Use the Feynman Technique, Logseq, and Obsidian for Slow Learning

Joshua Duffney·
5 min read

Based on Joshua Duffney's video on YouTube. If you like this content, support the original creators by watching, liking and subscribing to their content.

TL;DR

Use the Feynman Technique as a four-step loop: intake, write everything you know to expose gaps, compress and reorganize into teachable cards, then publish for feedback.

Briefing

Slow learning gets a practical workflow: use the Feynman Technique to turn scattered reading into a navigable knowledge base that exposes gaps and drives targeted review. The core loop is four steps—capture what’s known, identify what’s missing, simplify and reorganize into reusable notes, then publish for feedback—so learning doesn’t stall at “consuming content” and instead becomes a system for building understanding.

Step one starts with a focused concept and deliberate intake—books, articles, courses, and videos—often with notes taken along the way. Step two forces clarity by writing down everything the learner thinks they know in a single place (for example, an Obsidian note or a Logseq note). That act of dumping knowledge is where gaps surface: when the writing runs into uncertainty, the learner returns to the original materials to fill holes. Over time, multiple notes emerge at different levels of detail, each reflecting a different slice of the same topic.

Step three is the integration step. Instead of keeping those notes as separate “scraps,” the learner simplifies and reorganizes them into a narrative structure that can teach someone else. In practice, this means extracting key ideas from the scratch notes and compressing them into “knowledge base” cards—often organized by themes using folder structures. The workflow emphasizes building small, reusable nuggets (like a “maps” card for Go) that combine insights from both a book chapter and a related article, then linking them together so the knowledge can be scanned and expanded later.

Step four—publishing—turns private understanding into something testable. Even if full publishing isn’t immediate, the logic is that sharing (with a colleague, online, or via a blog/video) reveals where explanations break down. Feedback then tightens the system, and the cycle repeats either by deepening the same topic or starting a new one.

The transcript then demonstrates how this looks while learning Go. The learner uses Logseq for “literature notes” during consumption: each resource gets a note with a source link at the top, markdown headings copied from the material for structure, and code snippets captured as examples. Daily time-blocking in Logseq adds a recurring metric (at least 30 minutes) to keep the learning investment consistent, and the notes include tags for topics and for “gap” areas—uncertainty that should trigger future study.

Books are handled as chapter-level scratch space with tags and markdown features like bolded key terms, quote blocks for verbatim takeaways, and task lists to track exercises. Courses are mapped to modules and clips using a table-of-contents style structure, with links to tools like the Go Playground and relevant GitHub repositories.
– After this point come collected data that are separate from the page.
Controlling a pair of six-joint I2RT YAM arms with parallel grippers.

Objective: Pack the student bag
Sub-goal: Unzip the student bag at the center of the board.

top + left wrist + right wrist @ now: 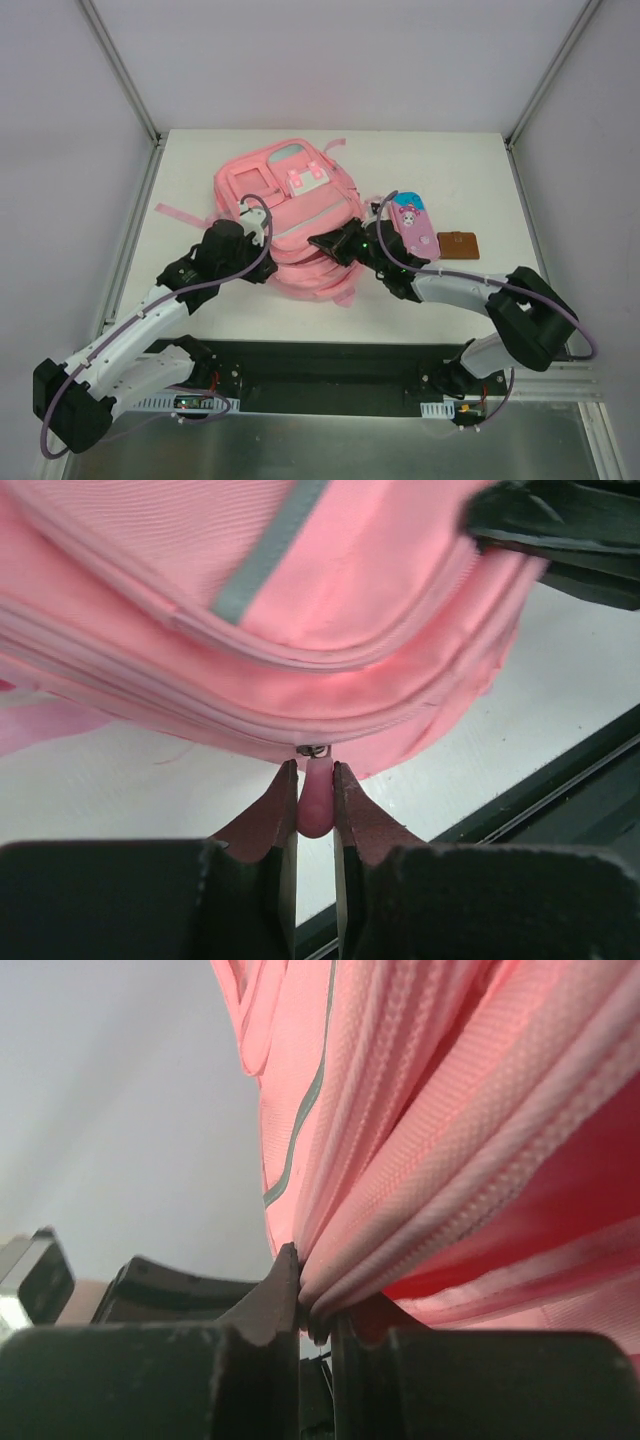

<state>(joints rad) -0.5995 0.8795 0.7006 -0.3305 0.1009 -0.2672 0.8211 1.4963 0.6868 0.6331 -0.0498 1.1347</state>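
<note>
The pink student bag (290, 205) lies in the middle of the white table, buckle tabs up. My left gripper (268, 262) is at its near left edge, shut on the pink zipper pull (317, 798) of the bag (330, 610). My right gripper (318, 243) is at the bag's near right side, shut on a fold of the bag's pink fabric (340, 1280). The zip line under the pull looks closed in the left wrist view. The right gripper's far finger is hidden by fabric.
A small pink cartoon-printed pencil case (414, 222) lies to the right of the bag, and a brown wallet (459, 245) lies further right. A pink strap (178, 213) trails left of the bag. The black base rail (330, 365) runs along the near edge.
</note>
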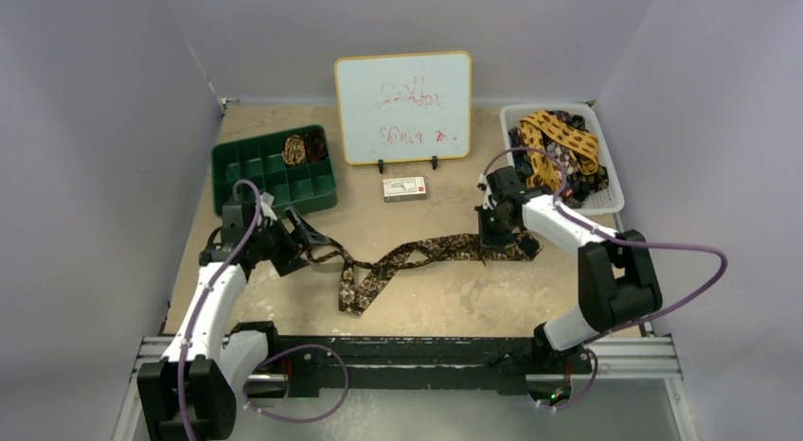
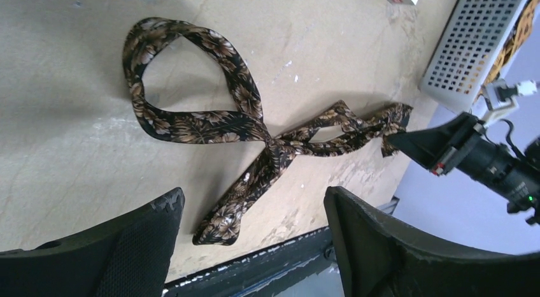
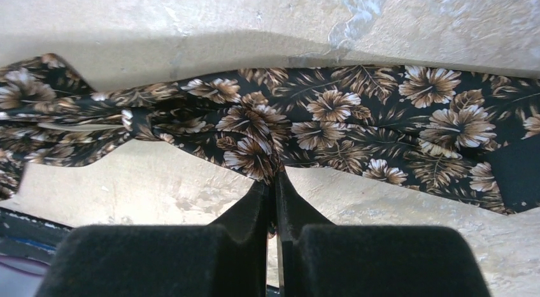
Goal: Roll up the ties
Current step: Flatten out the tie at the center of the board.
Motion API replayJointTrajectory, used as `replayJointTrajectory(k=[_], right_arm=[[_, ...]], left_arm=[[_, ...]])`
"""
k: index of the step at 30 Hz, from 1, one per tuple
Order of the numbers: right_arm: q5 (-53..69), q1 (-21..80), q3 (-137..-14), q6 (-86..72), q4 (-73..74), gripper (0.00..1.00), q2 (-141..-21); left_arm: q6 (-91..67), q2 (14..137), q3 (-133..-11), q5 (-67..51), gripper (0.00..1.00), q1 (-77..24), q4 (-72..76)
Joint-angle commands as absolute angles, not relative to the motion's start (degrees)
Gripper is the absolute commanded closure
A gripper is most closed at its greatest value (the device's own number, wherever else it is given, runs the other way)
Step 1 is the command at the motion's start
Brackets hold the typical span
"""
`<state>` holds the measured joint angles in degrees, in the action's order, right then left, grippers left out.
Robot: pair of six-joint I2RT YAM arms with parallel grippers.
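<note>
A brown floral-print tie (image 1: 407,259) lies twisted across the table between my two grippers. In the left wrist view it forms a loop (image 2: 191,80) and crosses over itself, with one end (image 2: 220,224) lying between my fingers' tips. My left gripper (image 1: 308,235) (image 2: 253,195) is open and empty, just above the tie's left part. My right gripper (image 1: 494,240) (image 3: 275,177) is shut on the edge of the tie's wide part (image 3: 356,128), pinching the fabric at the table. It also shows in the left wrist view (image 2: 414,143) at the tie's far end.
A green compartment tray (image 1: 248,171) at the back left holds small coiled ties (image 1: 303,148). A white basket (image 1: 611,181) at the back right holds several loose ties (image 1: 559,133), some mustard yellow. A whiteboard (image 1: 404,105) and a small box (image 1: 404,187) stand at the back centre.
</note>
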<state>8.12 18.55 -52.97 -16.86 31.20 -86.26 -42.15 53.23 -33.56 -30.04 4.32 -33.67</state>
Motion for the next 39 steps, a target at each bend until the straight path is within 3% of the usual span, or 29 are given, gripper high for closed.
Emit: replayJointTrajectory(k=[1,8,15,22,28,31,34,39], right_arm=[[10.55,18.2,-55.05,-14.69,34.32,0.94,-87.9],[10.35,18.2,-55.98,-13.73,34.99,0.93,-87.9],[10.99,18.24,-56.23,-12.82,35.23,0.93,-87.74],[11.43,18.21,-55.99,-12.57,35.07,0.93,-87.01],[12.04,18.19,-55.9,-12.31,35.02,0.93,-86.85],[11.62,18.19,-56.29,-12.16,35.48,0.93,-86.88],[10.49,18.05,-56.87,-12.21,35.85,0.93,-87.2],[9.44,16.49,-57.79,-12.06,36.32,0.94,-88.42]], left_arm=[[-40.55,52.85,-32.72,-34.5,0.22,3.02,-29.83],[-45.15,58.46,-31.47,-27.18,0.26,1.11,-28.2],[-52.71,54.1,-28.85,-18.27,0.25,1.11,-28.01],[-55.56,63.87,-28.76,-17.87,0.31,0.97,-22.34],[-54.54,70.77,-29.27,-18.8,0.52,0.35,-17.0],[-52.08,72.24,-30.29,-19.71,0.8,0.36,-17.2],[-48.28,70.44,-33.09,-18.73,1.0,0.35,-21.88],[-40.34,65.53,-40.54,-15.14,1.0,0.35,-33.1]])
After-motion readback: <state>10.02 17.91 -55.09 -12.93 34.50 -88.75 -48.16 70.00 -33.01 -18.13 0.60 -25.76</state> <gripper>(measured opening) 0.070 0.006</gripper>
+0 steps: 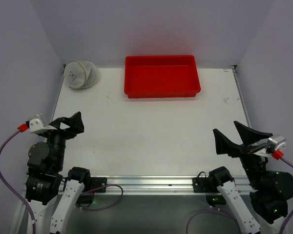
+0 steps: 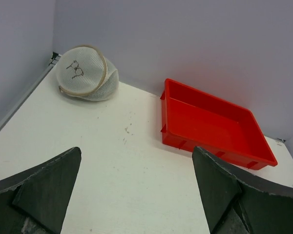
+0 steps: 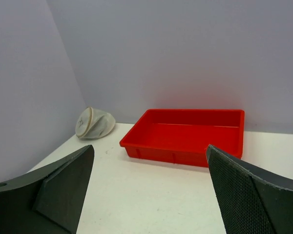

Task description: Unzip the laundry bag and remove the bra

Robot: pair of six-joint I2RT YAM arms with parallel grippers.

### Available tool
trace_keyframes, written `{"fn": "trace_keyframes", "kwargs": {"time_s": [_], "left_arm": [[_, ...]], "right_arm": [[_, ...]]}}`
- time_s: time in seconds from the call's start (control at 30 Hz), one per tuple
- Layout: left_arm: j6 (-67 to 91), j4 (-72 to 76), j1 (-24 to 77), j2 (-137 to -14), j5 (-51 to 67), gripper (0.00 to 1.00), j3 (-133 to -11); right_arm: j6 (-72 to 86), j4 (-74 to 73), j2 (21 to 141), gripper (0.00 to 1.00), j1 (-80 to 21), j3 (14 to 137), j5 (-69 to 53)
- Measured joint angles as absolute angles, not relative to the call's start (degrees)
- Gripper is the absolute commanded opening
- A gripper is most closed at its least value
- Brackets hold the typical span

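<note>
The laundry bag (image 1: 81, 74) is a whitish mesh dome with a small black bra icon. It lies tilted in the far left corner of the table, against the wall. It also shows in the left wrist view (image 2: 87, 73) and the right wrist view (image 3: 94, 123). The bra is not visible; nothing dark shows through the mesh. My left gripper (image 1: 72, 124) is open and empty near the front left, far from the bag. My right gripper (image 1: 237, 138) is open and empty near the front right.
A red rectangular tray (image 1: 161, 76) stands at the back centre of the white table (image 1: 151, 131), empty inside; it shows in both wrist views (image 2: 212, 125) (image 3: 187, 135). Grey walls close in the back and both sides.
</note>
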State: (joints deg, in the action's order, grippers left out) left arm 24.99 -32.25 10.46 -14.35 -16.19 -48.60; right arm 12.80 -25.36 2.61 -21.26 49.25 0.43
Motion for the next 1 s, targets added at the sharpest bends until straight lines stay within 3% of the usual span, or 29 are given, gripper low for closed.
{"fn": "trace_keyframes", "kwargs": {"time_s": [0.27,0.53,0.73,1.0], "left_arm": [[27.14,-31.55,10.46,-18.33,-16.25,1.00,-45.98],[29.43,-26.15,10.39,-41.12,-16.91,1.00,-45.95],[27.64,-18.74,9.41,-69.14,-24.43,1.00,-58.37],[18.63,-9.74,7.16,-100.49,-32.03,1.00,-87.35]], "right_arm": [[17.04,-25.21,3.66,0.99,-21.26,46.87,0.47],[24.16,-25.78,13.43,0.99,-21.26,43.13,-1.91],[25.36,-24.93,16.67,0.99,-21.26,39.20,-8.29],[24.62,-21.80,17.54,0.99,-21.26,36.32,-15.88]]}}
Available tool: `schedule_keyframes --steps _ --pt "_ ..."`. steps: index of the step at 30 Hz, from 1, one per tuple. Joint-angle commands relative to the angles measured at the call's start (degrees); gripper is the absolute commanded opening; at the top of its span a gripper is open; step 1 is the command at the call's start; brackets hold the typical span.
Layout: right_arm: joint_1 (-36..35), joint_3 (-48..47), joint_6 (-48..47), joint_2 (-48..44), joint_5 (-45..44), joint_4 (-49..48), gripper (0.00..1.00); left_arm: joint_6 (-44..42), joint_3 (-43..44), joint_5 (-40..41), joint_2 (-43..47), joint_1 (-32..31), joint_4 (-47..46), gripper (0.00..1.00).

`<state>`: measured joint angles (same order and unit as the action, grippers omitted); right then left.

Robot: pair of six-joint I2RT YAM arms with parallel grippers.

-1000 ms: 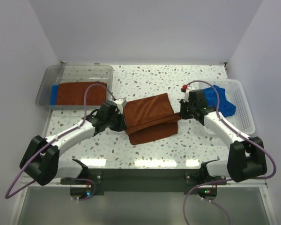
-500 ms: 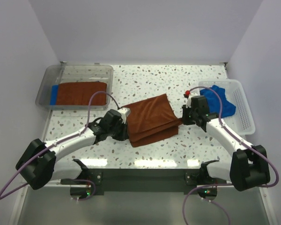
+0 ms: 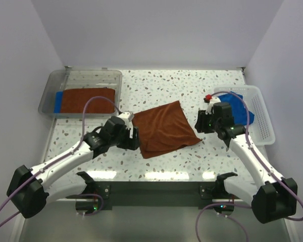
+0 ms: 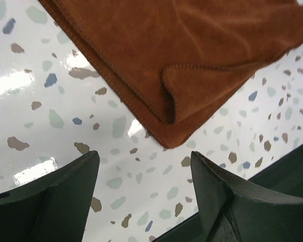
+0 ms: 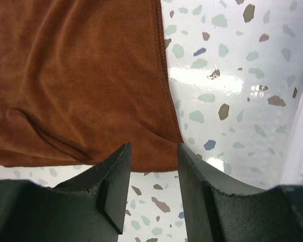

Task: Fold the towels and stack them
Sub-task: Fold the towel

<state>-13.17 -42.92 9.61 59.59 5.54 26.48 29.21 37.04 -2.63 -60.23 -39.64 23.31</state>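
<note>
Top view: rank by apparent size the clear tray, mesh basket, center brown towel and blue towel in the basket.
1. Clear tray and mesh basket: too alike to rank.
2. Center brown towel.
3. Blue towel, only partly visible.

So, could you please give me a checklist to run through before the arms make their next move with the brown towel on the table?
1. The left claw is open and clear of the brown towel: ok.
2. The right claw is open, with no cloth pinched: ok.
3. The brown towel lies folded on the table: ok.
4. Its folded edges line up: not ok; in the left wrist view the upper layer's corner sits back from the lower one.
5. The stack in the clear tray lies flat, brown on blue: ok.
6. The blue towel in the basket is folded: not ok, it is crumpled.
</note>
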Motion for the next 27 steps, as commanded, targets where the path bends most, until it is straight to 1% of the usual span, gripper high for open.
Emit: schedule_keyframes --steps 1,3,4,5,6,8,9,10,13,16,19,21,25,27 --pt "-0.2 -3.7 -1.8 2.3 1.8 -2.2 0.45 4.1 4.1 5.7 -1.5 -0.3 -0.8 0.78" --pt "-0.2 -6.3 -1.5 6.6 3.2 -3.6 0.44 5.1 6.5 8.2 -5.8 0.2 -2.2 0.74" --pt "-0.6 -6.9 -1.0 8.4 3.6 -4.2 0.44 5.5 7.2 8.6 -7.5 0.3 -3.0 0.7" --pt "-1.0 -7.4 -0.5 9.8 3.9 -5.0 0.44 5.8 7.7 9.1 -9.1 0.6 -4.0 0.68" --pt "-1.6 -7.9 -0.4 12.7 3.8 -6.8 0.43 5.9 8.7 9.1 -12.3 0.8 -6.1 0.66" --pt "-3.9 -8.8 -0.4 15.6 1.7 -7.4 0.43 5.4 9.7 9.4 -15.5 1.7 -8.1 0.61" --pt "-4.6 -10.2 -0.6 17.5 1.4 -7.4 0.43 5.1 11.0 9.4 -18.8 2.2 -9.8 0.6" --pt "-6.2 -10.8 -0.6 20.5 0.4 -7.4 0.43 3.9 11.8 9.4 -20.4 2.6 -10.5 0.58" --pt "-7.9 -12.2 1.0 26.4 -0.8 -8.0 0.41 1.7 15.5 10.2 -27.3 4.3 -11.9 0.53" --pt "-8.7 -12.2 4.2 29.8 -2.5 -8.2 0.39 -0.7 19.4 11.2 -33.8 5.6 -11.7 0.47" --pt "-9.4 -11.2 6.3 30.6 -2.8 -8.2 0.38 -2.6 22.6 11.9 -39.1 7.0 -11.4 0.41" --pt "-9.6 -10.0 7.6 30.1 -3.0 -8.1 0.38 -3.1 24.7 12.3 -42.3 8.3 -11.0 0.39" --pt "-9.5 -8.4 9.3 28.2 -5.2 -7.1 0.38 -4.9 29.0 12.6 -47.7 10.2 -10.3 0.33" --pt "-9.5 -7.9 10.8 26.5 -5.5 -6.0 0.38 -5.7 32.5 12.6 -51.1 10.9 -9.1 0.32"
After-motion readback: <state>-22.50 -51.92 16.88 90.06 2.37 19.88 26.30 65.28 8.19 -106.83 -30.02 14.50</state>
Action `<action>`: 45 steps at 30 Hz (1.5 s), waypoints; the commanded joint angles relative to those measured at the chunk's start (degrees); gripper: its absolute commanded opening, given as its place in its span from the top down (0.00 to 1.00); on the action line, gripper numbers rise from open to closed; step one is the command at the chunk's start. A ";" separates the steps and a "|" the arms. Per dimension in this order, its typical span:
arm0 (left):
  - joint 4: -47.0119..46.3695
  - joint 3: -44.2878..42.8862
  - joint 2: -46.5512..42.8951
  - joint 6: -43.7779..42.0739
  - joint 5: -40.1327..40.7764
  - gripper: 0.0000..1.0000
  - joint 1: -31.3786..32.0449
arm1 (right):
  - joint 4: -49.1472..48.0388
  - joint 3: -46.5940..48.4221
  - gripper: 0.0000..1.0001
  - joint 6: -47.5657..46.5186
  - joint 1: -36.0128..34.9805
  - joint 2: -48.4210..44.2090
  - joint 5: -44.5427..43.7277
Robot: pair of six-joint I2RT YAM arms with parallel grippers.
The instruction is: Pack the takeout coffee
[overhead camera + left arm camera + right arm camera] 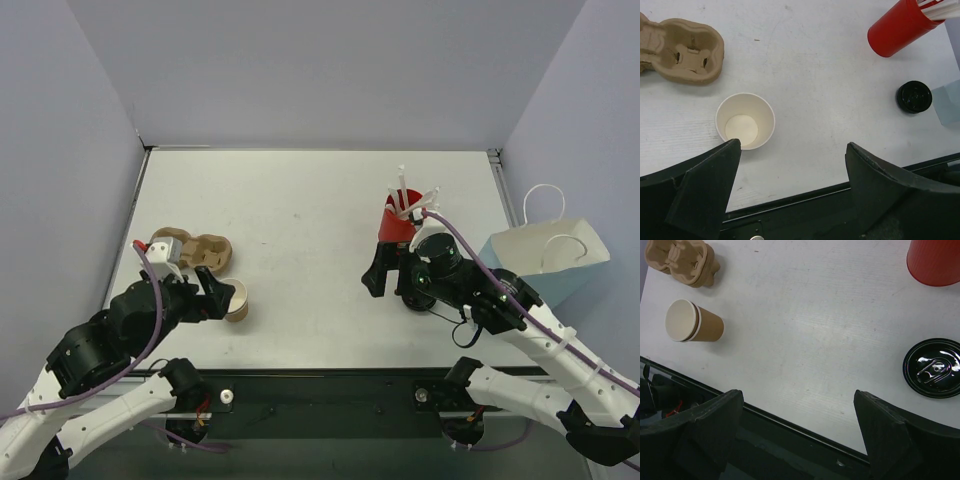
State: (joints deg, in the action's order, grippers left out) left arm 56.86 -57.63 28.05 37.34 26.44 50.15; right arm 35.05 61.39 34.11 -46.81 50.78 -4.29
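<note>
Paper cup: the tan cup (745,121) stands upright on the table (300,210), on the left side near the front edge. Its mouth is open, white inside, and no lid is on it.
Black lid: the lid (933,367) lies flat on the table by itself, well apart from the cup, over on the right side.
My left gripper: my left gripper (792,146) hangs over the front edge with its fingers spread wide and nothing between them. The cup's rim sits just beside one fingertip (734,146); I cannot tell whether they touch.
My right gripper: my right gripper (797,393) is also spread wide and holds nothing. The lid lies beyond it and off to one side, outside its fingers.
Pulp carrier: a brown moulded cup carrier (685,50) sits just behind the cup, near it but apart.
Red cup: a red cup with white straws (398,225) stands behind my right gripper, near the lid.
Blue bag: a light blue paper bag (548,255) with white handles stands at the table's right edge.
</note>
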 commanded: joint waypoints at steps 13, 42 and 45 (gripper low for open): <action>2.72 1.73 14.54 7.74 8.88 0.24 -0.75 | 0.46 -3.81 0.01 1.57 0.22 -4.20 -1.24; -7.12 10.52 24.23 1.68 -2.71 0.63 -25.98 | 0.37 -5.31 0.05 1.84 0.05 -4.73 2.27; -6.06 10.08 24.85 2.47 -1.13 0.63 -25.98 | 0.46 -5.31 0.05 1.84 0.05 -4.99 2.01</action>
State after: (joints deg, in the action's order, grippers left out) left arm 51.90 -46.72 52.14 39.40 23.83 24.58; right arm 35.20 56.62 35.62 -46.81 46.02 -2.52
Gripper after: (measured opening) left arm 0.376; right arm 0.948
The learner also uses “gap” tags to mark weak spots—pointers are highlighted as an example—so the knowledge base becomes a roadmap for selective reading.

When moving into Obsidian, the learner compresses the scratch notes into knowledge cards inside a structured vault (using folder-note organization). Embedded links let the learner “thumb through” the knowledge base like a slip box, and attached code repositories provide executable reference material. The payoff is twofold: faster retrieval when writing or debugging, and more efficient centipical reading—skimming broadly, then analytically reading only the sections that address the learner’s current gaps. The end goal isn’t just better notes; it’s deeper understanding that could eventually support teaching outputs like a course or even a book.

Cornell Notes

The Feynman Technique becomes a concrete note-taking workflow for slow learning: intake (step 1), write everything you think you know to reveal gaps (step 2), then compress and reorganize those scratch notes into reusable knowledge cards (step 3). Publishing (step 4) is the feedback mechanism that tests whether the reorganized notes actually communicate understanding. While learning Go, Logseq serves as a scratchpad for literature notes—source links, markdown headings, code snippets, and “gap” tags—supported by daily time-blocking. Obsidian then turns those scratch notes into an integrated knowledge base using folder structures, embedded links, and attached code samples, enabling targeted review and centipical reading based on identified weaknesses.

Why does writing down “everything you know” (step 2) reliably reveal gaps, and what does that look like in practice?

The method forces the learner to translate vague understanding into explicit claims. When the writing hits missing details—syntax, edge cases, or conceptual definitions—the uncertainty becomes visible. In the transcript, those moments trigger a return to the original materials (articles, books, courses) to fill the specific holes, producing multiple notes at different levels of detail that later get integrated.

How does the workflow distinguish between scratch notes and a long-term knowledge base?

Scratch notes live in Logseq during consumption. They’re treated like rapid “literature notes”: a source link at the top, markdown headings copied from the material, code snippets and examples, and lightweight organization. The knowledge base in Obsidian is step 3’s output: extracted ideas get compressed into named cards (often per concept like “maps”), placed into theme folders, and linked/embedded so they can be scanned and reused later.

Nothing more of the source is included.